Extract all lines that hold "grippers" from the records below.

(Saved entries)
——————————

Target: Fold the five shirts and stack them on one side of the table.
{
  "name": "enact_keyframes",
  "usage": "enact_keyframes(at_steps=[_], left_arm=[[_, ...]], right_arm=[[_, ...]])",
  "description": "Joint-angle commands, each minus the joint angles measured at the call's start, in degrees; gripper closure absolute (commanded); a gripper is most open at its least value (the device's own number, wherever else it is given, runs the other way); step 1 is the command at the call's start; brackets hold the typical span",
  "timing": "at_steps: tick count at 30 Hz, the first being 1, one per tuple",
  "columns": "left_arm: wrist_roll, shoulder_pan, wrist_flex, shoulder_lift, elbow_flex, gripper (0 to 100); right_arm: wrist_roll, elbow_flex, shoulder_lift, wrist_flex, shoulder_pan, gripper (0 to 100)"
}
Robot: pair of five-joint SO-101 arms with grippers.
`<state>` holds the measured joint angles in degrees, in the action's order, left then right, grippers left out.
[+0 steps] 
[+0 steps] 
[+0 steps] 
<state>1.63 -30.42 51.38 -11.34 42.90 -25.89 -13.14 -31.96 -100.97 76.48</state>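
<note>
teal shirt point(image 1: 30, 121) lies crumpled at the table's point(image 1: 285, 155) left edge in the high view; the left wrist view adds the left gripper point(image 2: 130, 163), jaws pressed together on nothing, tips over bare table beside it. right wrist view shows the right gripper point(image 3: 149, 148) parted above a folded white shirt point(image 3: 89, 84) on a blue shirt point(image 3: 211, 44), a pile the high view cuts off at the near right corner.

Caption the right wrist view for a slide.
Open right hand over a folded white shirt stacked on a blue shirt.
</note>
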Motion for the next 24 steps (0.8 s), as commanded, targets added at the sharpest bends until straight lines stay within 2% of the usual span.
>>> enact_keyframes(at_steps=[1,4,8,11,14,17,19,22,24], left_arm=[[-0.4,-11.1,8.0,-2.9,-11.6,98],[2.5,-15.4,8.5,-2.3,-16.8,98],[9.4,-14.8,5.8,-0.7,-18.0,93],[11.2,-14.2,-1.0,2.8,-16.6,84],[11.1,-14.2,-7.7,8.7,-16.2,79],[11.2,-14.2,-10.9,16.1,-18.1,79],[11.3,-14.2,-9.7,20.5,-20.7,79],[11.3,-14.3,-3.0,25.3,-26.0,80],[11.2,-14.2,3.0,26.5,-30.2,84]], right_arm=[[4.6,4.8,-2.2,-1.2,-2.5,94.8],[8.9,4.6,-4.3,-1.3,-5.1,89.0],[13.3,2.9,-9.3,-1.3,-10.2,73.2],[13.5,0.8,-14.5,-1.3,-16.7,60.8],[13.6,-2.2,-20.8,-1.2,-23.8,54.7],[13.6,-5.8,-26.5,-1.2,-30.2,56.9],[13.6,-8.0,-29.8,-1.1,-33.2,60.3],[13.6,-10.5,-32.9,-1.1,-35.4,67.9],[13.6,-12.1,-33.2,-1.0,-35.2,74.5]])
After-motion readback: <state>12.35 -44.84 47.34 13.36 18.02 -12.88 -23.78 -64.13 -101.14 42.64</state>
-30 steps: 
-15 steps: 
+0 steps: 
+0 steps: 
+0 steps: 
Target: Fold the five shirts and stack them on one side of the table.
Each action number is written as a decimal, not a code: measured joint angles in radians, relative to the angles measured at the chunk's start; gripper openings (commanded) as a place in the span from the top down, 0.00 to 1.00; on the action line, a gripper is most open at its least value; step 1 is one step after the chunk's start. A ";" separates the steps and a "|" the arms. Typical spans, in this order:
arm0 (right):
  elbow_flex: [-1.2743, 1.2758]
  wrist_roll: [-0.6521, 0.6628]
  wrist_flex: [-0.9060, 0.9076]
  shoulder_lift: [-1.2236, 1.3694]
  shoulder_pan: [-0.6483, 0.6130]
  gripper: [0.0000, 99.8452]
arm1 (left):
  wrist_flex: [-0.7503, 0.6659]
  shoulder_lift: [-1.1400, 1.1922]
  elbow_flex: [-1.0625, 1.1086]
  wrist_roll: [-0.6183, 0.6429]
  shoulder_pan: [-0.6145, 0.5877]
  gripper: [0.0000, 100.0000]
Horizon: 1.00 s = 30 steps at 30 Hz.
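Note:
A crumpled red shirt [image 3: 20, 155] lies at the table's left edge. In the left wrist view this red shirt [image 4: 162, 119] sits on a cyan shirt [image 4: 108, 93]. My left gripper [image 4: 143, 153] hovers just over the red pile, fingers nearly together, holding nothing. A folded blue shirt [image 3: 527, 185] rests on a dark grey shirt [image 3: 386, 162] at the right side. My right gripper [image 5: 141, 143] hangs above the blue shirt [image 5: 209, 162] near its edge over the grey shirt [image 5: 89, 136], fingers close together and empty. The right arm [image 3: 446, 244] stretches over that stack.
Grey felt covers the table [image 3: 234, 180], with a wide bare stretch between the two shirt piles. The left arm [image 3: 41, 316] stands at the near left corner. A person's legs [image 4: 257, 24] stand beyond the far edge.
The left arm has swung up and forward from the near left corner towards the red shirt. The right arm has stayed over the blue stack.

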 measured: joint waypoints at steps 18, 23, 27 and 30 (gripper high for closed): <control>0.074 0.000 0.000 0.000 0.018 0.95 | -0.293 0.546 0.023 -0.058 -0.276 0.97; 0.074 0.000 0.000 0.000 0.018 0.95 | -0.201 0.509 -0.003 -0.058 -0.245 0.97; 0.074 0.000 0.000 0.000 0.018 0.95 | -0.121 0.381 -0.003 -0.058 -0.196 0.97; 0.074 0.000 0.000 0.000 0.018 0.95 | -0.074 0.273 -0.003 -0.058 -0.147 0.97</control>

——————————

Result for this task:
Robot: pair of five-joint SO-101 arms with grippers.
`<state>` holds the measured joint angles in degrees, in the action's order, left then right, grippers left out.

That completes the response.